I wtedy zrobiło mi się tak zimno w środku. Udawałam, iż wiedziałam o tym, żartowałam, wymamrotałam coś o sprawach do załatwienia… Ale w środku wszystko się przewróciło. Więc po prostu mnie okłamywał. Przez wszystkie te lata. Szłam do domu, nie czując pod sobą ziemi. Nie przez samą imprezę. Przez to kłamstwo. Przez to uczucie, iż jestem wstydem. Że wstyd go pokazać.

Wieczorem przy kolacji, starając się mówić spokojnie, zaczęłam rozmowę:

„Wyobraź sobie, Kinga idzie na firmową imprezę z mężem. Mówi, iż u was to normalne”.

Zamarł. Spojrzał na mnie ukosem. Potem sięgnął po herbatę, gniótł serwetkę, unikał mojego wzroku.

„No… To dla nowych. Im się nie odmawia. My z kolegami znamy się od lat”.

„Ale wcześniej też mnie nie zapraszałeś. Trzy lata to nie nowy”.

Westchnął, spojrzał w bok i rzucił:

„Po prostu chciałem odpocząć. Bez pary. Bez tych „rodzinnych” rozmów. Bez tego, iż facet siedzi trzeźwy, a żona go pilnuje. Jestem zmęczony. Chcę się zrelaksować”.
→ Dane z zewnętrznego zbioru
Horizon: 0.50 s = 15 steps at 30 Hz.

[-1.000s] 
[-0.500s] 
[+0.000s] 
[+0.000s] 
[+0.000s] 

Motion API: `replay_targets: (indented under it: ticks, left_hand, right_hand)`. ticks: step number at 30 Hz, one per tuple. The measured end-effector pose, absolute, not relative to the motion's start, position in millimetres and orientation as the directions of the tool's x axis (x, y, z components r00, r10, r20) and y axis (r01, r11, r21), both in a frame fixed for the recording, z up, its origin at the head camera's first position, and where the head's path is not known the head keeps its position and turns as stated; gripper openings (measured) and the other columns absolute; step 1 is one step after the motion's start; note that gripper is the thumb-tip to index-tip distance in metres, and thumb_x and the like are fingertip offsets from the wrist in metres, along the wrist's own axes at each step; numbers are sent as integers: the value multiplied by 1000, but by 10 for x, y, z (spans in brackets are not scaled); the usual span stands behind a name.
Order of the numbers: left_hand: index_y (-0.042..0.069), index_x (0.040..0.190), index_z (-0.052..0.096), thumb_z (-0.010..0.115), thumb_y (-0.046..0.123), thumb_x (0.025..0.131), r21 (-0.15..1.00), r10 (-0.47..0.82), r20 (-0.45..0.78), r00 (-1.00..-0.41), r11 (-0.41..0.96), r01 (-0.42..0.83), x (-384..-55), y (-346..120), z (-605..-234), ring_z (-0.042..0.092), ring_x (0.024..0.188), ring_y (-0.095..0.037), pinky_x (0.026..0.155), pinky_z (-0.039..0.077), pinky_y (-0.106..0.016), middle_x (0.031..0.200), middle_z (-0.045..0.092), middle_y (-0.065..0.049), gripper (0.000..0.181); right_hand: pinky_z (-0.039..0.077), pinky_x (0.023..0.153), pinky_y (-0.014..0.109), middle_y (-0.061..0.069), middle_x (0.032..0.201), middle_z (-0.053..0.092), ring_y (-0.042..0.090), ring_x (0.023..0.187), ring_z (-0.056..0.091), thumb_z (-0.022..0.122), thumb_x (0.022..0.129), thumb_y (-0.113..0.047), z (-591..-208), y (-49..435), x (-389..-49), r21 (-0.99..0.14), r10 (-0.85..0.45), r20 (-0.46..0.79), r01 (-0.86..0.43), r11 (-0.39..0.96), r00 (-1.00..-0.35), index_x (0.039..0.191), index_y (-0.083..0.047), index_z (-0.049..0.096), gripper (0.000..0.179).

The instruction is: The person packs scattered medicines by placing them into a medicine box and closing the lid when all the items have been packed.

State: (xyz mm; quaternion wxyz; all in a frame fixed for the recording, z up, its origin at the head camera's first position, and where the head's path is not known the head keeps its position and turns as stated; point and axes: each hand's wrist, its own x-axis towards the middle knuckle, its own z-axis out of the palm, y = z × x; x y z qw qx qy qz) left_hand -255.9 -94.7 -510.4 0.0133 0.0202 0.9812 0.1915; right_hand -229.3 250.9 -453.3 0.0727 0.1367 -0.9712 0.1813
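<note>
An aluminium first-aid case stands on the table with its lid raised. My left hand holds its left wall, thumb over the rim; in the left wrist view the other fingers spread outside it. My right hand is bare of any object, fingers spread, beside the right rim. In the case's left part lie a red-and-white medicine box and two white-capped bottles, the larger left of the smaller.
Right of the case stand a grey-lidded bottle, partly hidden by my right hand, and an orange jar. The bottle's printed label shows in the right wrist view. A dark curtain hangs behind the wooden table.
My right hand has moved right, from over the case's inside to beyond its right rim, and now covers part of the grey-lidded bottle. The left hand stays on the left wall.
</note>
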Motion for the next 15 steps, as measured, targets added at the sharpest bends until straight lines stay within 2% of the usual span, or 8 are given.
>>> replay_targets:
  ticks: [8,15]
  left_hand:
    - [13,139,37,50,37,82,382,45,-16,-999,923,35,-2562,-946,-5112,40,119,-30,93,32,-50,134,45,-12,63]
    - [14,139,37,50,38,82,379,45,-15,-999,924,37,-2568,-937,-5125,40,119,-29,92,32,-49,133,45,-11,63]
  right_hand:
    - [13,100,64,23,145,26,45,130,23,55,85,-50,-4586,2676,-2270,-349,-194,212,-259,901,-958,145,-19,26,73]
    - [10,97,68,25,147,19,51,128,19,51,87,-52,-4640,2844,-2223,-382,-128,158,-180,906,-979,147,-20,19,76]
Jakby mnie ktoś uderzył. Więc jestem przeszkodą. Więc z innymi może być sobą, a ze mną – nie. Jestem brzydka? Głupia? Nie umiem podtrzymać rozmowy? A może po prostu uważa, iż popsuję mu „zabawę”?

Wolałabym, żeby milczał. Kłamstwo boli, ale prawda rzucona po latach to jak plucie w twarz. Nie robiłam sceny. Po prostu postanowiłam – już go nie zaproszę na moją imprezę. Za tydzień mam firmową zabawę. Pójdę sama. Utnę się elegancko. Będę się śmiać, rozmawiać, tańczyć.

Może to nie jest idealne rozwiązanie. Ale niech zrozumie – tak się nie postępuje z żoną. Ani z tą w sukience na imprezie, ani z tą w domu z gorączkującym dzieckiem. Przecież nie jesteśmy wrogami. Ale teraz czuję się jak obca. A obcych się nie zaprasza.